**Exercise prompt**
Excluding images, repeat the data exactly as given.

(Data provided begins)

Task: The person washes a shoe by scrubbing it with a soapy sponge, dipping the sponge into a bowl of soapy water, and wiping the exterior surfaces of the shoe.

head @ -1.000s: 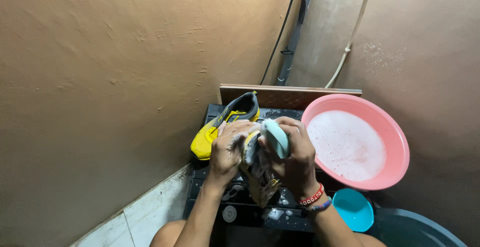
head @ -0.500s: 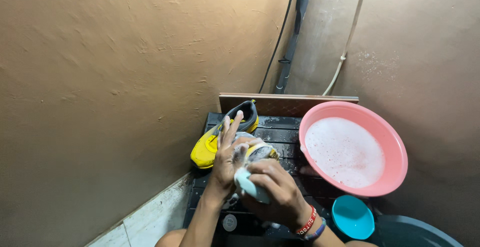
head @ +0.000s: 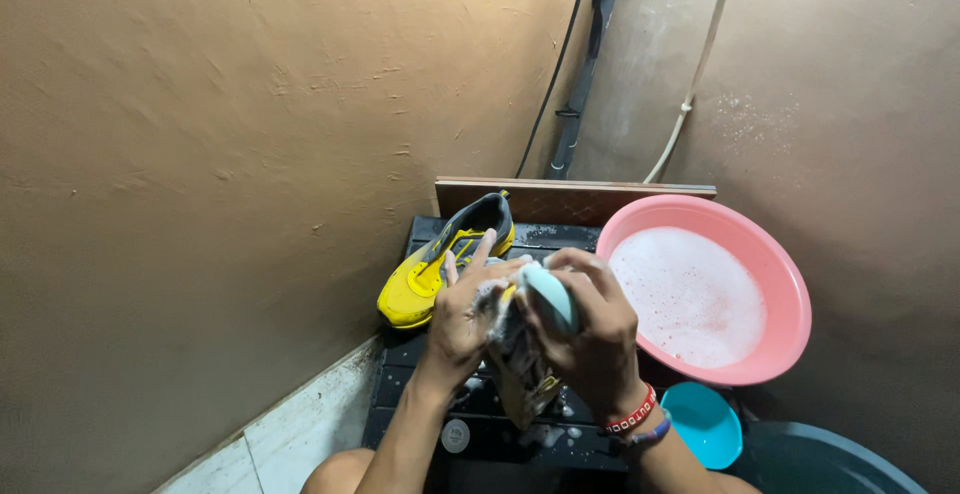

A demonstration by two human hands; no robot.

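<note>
Left hand (head: 462, 319) cups a soapy shoe (head: 520, 359) upright above the black slatted stand (head: 420, 379), fingers partly spread along its side. Right hand (head: 590, 339) has fingers curled tight round a pale teal brush (head: 549, 294), pressed on the shoe. Risk: wet suds could make the shoe slip and drop, or knock the pink basin (head: 790, 294) of foam beside it. Second yellow shoe (head: 440, 269) lies behind.

Single view, head-worn camera: looks down and forward from close above the black slatted platform (head: 560, 244), facing the wall corner; the platform's near edge lies at the frame bottom.
</note>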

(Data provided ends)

**Result of the task**
Task: The person washes a shoe by scrubbing it with a soapy sponge, dipping the sponge into a bowl of soapy water, and wiping the exterior surfaces of the shoe.

head @ -1.000s: 
head @ -0.500s: 
head @ +0.000s: 

A demonstration by two human hands; no robot.

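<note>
Left hand (head: 462, 319) cups a soapy shoe (head: 520, 359) upright above the black slatted stand (head: 420, 379), fingers partly spread along its side. Right hand (head: 590, 339) has fingers curled tight round a pale teal brush (head: 549, 294), pressed on the shoe. Risk: wet suds could make the shoe slip and drop, or knock the pink basin (head: 790, 294) of foam beside it. Second yellow shoe (head: 440, 269) lies behind.

Single view, head-worn camera: looks down and forward from close above the black slatted platform (head: 560, 244), facing the wall corner; the platform's near edge lies at the frame bottom.
</note>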

The answer has now been finished.